Recorded data
──────

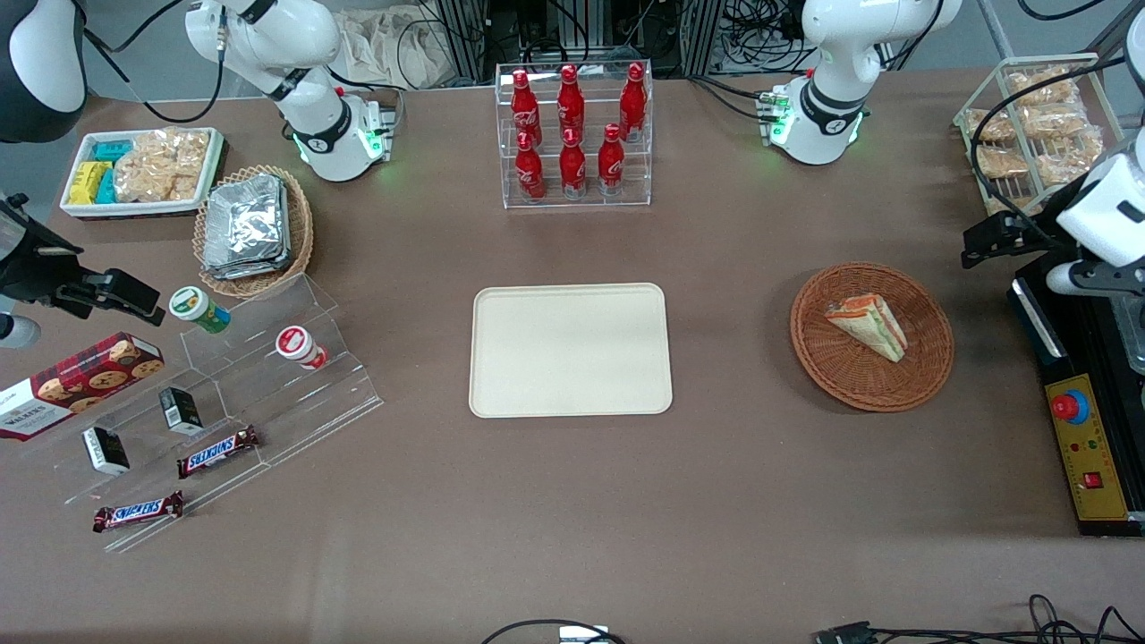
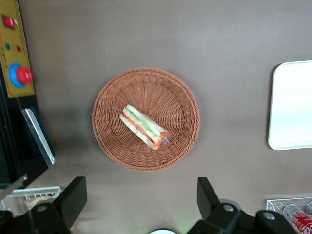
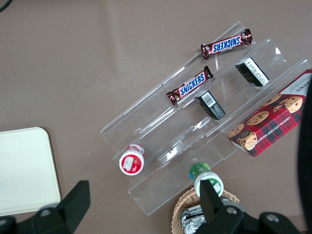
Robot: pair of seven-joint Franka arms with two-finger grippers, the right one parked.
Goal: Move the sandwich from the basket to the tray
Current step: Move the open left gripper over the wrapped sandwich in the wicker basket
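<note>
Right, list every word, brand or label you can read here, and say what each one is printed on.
"SNICKERS": brown chocolate bar on the clear acrylic step stand.
"SNICKERS": second brown chocolate bar, nearer the front camera.
"WALKERS": red tartan cookie box.
Red bottles' white script: too small to read.
Black small boxes, round cups, yellow control panel: unreadable.
Wrapped triangular sandwich, reddish-brown woven basket, cream rectangular tray: no text.
Open black two-finger gripper hovers above the basket.
</note>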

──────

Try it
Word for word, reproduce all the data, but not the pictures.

Reply
Robot: pair of seven-joint Franka arms with two-finger grippers, the right one parked.
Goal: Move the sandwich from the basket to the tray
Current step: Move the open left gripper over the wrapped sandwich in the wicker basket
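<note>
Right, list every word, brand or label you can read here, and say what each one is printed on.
"SNICKERS": brown chocolate bar on the clear acrylic step stand.
"SNICKERS": second brown chocolate bar, nearer the front camera.
"WALKERS": red tartan cookie box.
Red bottles' white script: too small to read.
Black small boxes, round cups, yellow control panel: unreadable.
Wrapped triangular sandwich, reddish-brown woven basket, cream rectangular tray: no text.
Open black two-finger gripper hovers above the basket.
</note>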

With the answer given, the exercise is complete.